ZIMBABWE is yet to implement a Southern African Development Community (Sadc) declaration that member states should have at least 30% women representatives in decision-making positions at al
l levels, including parliament, by 2005.
Although Zimbabwe is a signatory to the 1997 Sadc Declaration on Gender and Development declaration, it has not yet implemented the agreement. In fact, female representation in parliament has drastically dropped since then.
After the 1995 general election, only 21 female Members of Parliament (MPs) found their way into parliament. The number decreased to 16 following the 2000 parliamentary poll, which translates to a mere 10% female representatives in the House of Assembly.
Of the 16 MPs, 13 were elected out of a possible 55 who contested the 2000 election in the 120 constituencies, while three were non-constituency MPs.
Zanu PF fielded nine of its potential 20 female candidates in Harare in the 2000 general election, while the opposition MDC fielded 12, in which seven won in urban areas.
The April election in South Africa saw 45% of the parliamentary seats being taken up by women. The African Union adopted a 50% requirement.
Other Sadc countries that have managed to comply with the declaration are Mauritius and Mozambique. The Namibian government came under intense pressure in March 2002 from women who marched to government offices in Windhoek and officially handed over the much publicised “50/50” Bill demanding equal representation between men and women in all decision-making positions.
A Sadc Parliamentary Forum delegation was in Zimbabwe for a week long regional women’s parliamentary caucus.
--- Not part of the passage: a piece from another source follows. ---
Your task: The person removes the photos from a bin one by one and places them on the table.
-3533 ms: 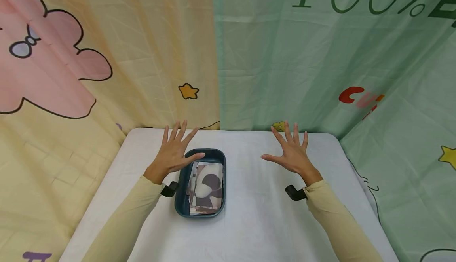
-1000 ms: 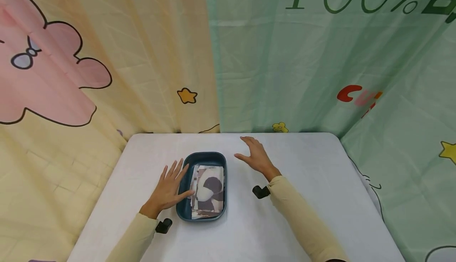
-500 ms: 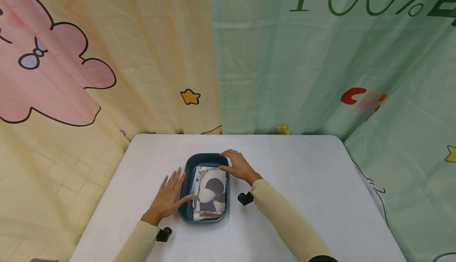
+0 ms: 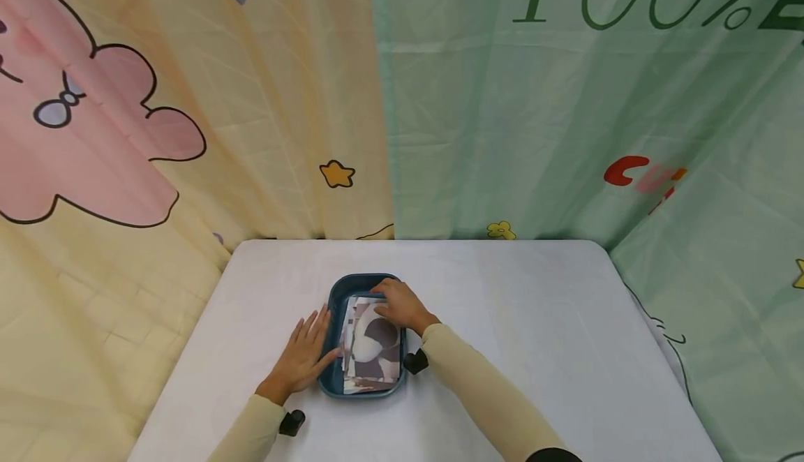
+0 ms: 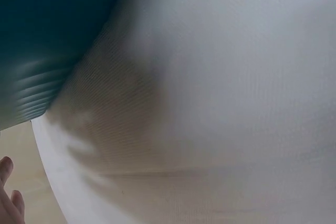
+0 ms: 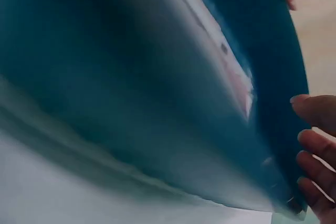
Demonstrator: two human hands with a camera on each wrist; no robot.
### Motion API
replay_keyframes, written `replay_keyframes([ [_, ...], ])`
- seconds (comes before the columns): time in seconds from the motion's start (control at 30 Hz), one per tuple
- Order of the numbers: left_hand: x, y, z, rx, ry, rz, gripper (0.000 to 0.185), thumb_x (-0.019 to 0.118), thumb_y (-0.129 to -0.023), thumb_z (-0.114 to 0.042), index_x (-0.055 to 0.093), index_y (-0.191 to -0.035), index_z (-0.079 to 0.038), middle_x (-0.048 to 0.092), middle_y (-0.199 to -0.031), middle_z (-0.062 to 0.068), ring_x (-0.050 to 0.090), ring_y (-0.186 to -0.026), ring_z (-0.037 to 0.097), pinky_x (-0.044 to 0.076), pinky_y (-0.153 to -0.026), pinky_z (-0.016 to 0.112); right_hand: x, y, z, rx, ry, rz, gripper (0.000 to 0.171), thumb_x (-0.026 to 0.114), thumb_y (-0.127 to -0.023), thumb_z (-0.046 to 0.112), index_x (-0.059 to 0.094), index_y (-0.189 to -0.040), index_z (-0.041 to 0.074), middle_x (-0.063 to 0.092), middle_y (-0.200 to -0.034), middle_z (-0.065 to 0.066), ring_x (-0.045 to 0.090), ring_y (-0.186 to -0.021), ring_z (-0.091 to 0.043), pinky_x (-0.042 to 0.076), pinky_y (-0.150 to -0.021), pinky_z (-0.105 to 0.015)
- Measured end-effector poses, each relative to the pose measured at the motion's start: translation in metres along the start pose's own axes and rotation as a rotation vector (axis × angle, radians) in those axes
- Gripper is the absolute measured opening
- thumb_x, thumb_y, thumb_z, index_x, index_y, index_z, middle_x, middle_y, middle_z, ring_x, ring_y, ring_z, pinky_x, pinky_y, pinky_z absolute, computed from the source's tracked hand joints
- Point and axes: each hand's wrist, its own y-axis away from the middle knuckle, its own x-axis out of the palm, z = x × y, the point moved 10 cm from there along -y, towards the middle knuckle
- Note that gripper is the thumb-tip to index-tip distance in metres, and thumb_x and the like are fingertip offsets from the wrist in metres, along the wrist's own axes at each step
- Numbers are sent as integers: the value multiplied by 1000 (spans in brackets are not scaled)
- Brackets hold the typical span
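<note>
1. The dark blue tray (image 4: 356, 282) stood on a white-covered table (image 4: 534, 336), its long sides running away from the person
2. A stack of printed cards (image 4: 366, 363) lay flat inside the tray, closer to its right wall, with some lower edges peeking out toward the left wall
3. The left hand (image 4: 299, 359) was spread wide at the tray's left rim, its thumb reaching inward over that rim; one cannot tell whether the thumb touched the cards
4. The right hand (image 4: 403, 306) reached over the tray's right rim near the far corner, fingers loosely bent, a gap between them and the thumb; contact with the top card cannot be told
5. Beyond the tray hung a yellow curtain (image 4: 289, 99) to its left and a green curtain (image 4: 534, 120) to its right
</note>
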Motion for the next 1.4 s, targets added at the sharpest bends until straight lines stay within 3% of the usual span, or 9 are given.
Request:
replay_keyframes([
  [0.23,-2,1,1,-8,-5,9,74,50,-97,-40,22,-149,4,21,-157,20,21,-142,38,13,-112,58,7,-5,3,121,-21,15,36,71,-87,16,65,-120,1,63,-117,-10,58,-111,-23,45,-99,-35],
  [0.33,-1,1,0,-5,1,22,73,50,-97,-38,21,-150,4,20,-158,19,19,-143,37,12,-113,57,13,-6,5,156,42,20,36,72,-86,18,67,-118,3,65,-116,-9,60,-109,-23,46,-97,-34],
  [0.43,-2,0,-2,5,-1,15,73,51,-97,-36,21,-149,5,20,-158,20,19,-143,37,12,-113,58,17,-6,6,189,126,28,33,71,-85,20,69,-116,6,68,-112,-7,64,-103,-21,49,-92,-34],
  [0.63,-4,-1,-3,13,-14,4,72,51,-96,-34,22,-149,5,20,-157,20,20,-142,38,11,-113,57,23,-3,8,248,197,70,14,71,-85,21,71,-94,10,67,-82,0,60,-71,-15,51,-69,-31],
  [0.77,-4,0,-4,23,-19,-11,71,52,-96,-35,22,-148,4,22,-156,21,21,-141,38,12,-112,57,29,-1,10,252,185,100,19,71,-85,23,72,-100,11,68,-86,1,58,-72,-13,51,-67,-31],
  [0.97,-8,2,-8,68,-5,-98,70,53,-95,-32,23,-147,5,27,-153,23,27,-137,42,17,-108,60,39,2,16,218,90,114,34,73,-85,24,70,-116,11,70,-103,-1,63,-91,-15,51,-81,-30],
  [1.17,-10,5,-9,100,-11,-165,72,52,-97,-34,19,-150,3,21,-158,16,27,-136,40,16,-110,57,36,0,20,141,-14,86,40,77,-81,21,69,-119,8,70,-110,-3,63,-101,-16,49,-90,-29],
  [1.27,-8,4,-8,89,4,-149,72,53,-96,-32,21,-149,4,22,-157,17,27,-137,40,15,-110,57,32,-1,18,140,-164,66,37,77,-81,14,70,-116,5,70,-104,-4,63,-94,-15,49,-88,-28],
  [1.4,-2,2,-3,40,19,-65,72,55,-95,-32,23,-147,6,24,-155,23,25,-139,41,15,-110,60,30,-1,14,149,-324,63,33,77,-79,5,71,-112,2,70,-96,-5,58,-83,-12,51,-78,-23],
])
MDC MP Thokozani Khupe, who is also the deputy chairperson of the women’s parliamentary caucus, said the Sadc delegation attacked the country’s political parties for what it termed “lack of political will” to elevate women in politics.
“According to the delegation, what we need is a law that guarantees equal representation in all influential positions, right up to the presidency,” she said.
“In this country we have political leaders who lack the political will to include a significant number of women in influential positions, and it makes us the centre of unwanted international attention.”